Submitted by etomczak on 18 November, 2013 - 13:12.
Would you like to find out more about the brain hemispheres and how they communicate to solve everyday cognitive tasks, including language processing? Are you interested in methods developed to investigate hemispheric specialization and interhemispheric communication? Come and join us at the meeting of the PSYCHOLinguistics Reading Group (Monday, November 25th, 2013, 6.30 p.m., 101A). The meeting will be devoted to Lateralization and interhemispheric cooperation.
When and why are two brain hemispheres better than one?

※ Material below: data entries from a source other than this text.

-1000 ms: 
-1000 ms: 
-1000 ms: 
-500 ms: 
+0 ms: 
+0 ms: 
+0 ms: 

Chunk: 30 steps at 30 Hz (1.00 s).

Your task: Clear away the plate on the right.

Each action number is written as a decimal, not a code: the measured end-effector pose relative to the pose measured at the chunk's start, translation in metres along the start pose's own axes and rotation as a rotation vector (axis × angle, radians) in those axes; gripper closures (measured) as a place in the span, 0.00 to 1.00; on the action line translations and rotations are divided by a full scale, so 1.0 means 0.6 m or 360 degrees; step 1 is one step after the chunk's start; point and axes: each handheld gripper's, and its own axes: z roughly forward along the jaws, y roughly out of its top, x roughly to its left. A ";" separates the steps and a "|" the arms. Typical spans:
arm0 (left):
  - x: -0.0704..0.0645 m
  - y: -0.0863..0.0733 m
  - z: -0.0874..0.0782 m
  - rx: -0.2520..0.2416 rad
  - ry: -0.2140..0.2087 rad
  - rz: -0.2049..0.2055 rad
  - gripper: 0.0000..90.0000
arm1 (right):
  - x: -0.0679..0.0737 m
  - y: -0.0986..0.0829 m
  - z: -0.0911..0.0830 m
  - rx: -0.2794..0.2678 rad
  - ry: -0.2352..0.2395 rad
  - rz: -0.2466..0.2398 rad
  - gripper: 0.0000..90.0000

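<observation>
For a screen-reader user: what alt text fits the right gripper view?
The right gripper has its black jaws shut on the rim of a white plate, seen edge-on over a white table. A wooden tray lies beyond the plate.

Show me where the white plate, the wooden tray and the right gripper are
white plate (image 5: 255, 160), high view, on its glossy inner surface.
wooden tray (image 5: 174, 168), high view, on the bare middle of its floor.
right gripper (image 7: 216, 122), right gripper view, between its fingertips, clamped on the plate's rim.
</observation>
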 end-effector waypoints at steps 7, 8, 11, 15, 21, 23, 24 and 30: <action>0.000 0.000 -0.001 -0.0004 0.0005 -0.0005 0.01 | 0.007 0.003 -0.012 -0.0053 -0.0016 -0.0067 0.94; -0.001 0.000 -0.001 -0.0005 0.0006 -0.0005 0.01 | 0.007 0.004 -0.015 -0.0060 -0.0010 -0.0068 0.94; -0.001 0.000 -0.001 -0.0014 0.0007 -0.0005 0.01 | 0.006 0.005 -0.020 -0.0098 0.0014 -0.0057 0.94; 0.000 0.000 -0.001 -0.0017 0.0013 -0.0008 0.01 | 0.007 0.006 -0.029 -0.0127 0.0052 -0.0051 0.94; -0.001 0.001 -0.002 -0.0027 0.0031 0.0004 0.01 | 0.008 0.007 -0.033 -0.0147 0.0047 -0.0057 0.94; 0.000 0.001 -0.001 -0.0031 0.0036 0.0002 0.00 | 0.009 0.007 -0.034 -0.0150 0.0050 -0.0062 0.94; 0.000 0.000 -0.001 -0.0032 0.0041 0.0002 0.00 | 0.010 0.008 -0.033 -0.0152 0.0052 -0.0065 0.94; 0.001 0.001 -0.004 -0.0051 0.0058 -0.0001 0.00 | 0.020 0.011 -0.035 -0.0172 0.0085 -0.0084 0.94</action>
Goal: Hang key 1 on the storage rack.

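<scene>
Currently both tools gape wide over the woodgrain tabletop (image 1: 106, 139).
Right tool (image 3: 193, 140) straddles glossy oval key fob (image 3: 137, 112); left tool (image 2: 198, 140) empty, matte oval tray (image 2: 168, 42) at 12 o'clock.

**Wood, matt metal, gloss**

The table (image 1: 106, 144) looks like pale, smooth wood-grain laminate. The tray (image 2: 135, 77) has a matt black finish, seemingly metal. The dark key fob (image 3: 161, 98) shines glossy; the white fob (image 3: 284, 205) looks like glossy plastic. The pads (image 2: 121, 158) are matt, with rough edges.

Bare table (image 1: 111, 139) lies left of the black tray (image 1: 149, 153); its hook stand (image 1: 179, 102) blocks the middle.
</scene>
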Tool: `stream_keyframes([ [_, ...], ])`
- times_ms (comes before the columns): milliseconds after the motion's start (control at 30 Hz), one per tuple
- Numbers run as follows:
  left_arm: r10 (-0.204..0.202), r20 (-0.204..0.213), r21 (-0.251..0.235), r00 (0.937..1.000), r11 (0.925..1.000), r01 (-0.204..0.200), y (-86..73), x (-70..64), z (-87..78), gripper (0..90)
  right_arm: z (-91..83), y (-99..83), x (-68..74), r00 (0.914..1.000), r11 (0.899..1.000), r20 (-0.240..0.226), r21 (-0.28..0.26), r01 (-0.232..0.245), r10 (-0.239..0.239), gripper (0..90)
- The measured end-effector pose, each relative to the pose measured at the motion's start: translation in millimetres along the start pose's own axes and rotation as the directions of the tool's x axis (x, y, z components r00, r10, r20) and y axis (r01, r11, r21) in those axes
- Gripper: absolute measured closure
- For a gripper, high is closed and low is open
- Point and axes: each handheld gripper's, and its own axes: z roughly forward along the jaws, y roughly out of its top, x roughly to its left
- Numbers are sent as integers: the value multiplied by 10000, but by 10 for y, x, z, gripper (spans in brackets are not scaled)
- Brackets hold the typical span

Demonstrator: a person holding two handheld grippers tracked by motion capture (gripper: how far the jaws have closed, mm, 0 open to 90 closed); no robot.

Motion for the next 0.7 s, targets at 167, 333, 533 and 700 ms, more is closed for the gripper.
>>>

Lateralization vs. interhemispheric cooperation
presented by mgr Anna Klecha
Research on the human brain has shown that our cerebral hemispheres are specialized for different tasks – a phenomenon termed as lateralization of function, the degree of which is unique to humans. At the same time, however, it has become evident that only a small proportion of all the tasks that our minds encounter every day is executed exclusively by a single hemisphere. Instead, a substantial amount of what we think and do is subserved by ongoing interhemispheric cooperation. Through the use of both neuroimaging techniques and behavioral methods, researchers have shown that even the execution of tasks for which one of the hemispheres is dominant (e.g. linguistic processing that falls in the domain of the left brain) involves differential contribution from the other hemisphere. Moreover, it seems that the need for interhemispheric processing increases with task complexity, producing performance of its own kind that is neither a copy nor a sum of the two processing styles of each hemisphere alone.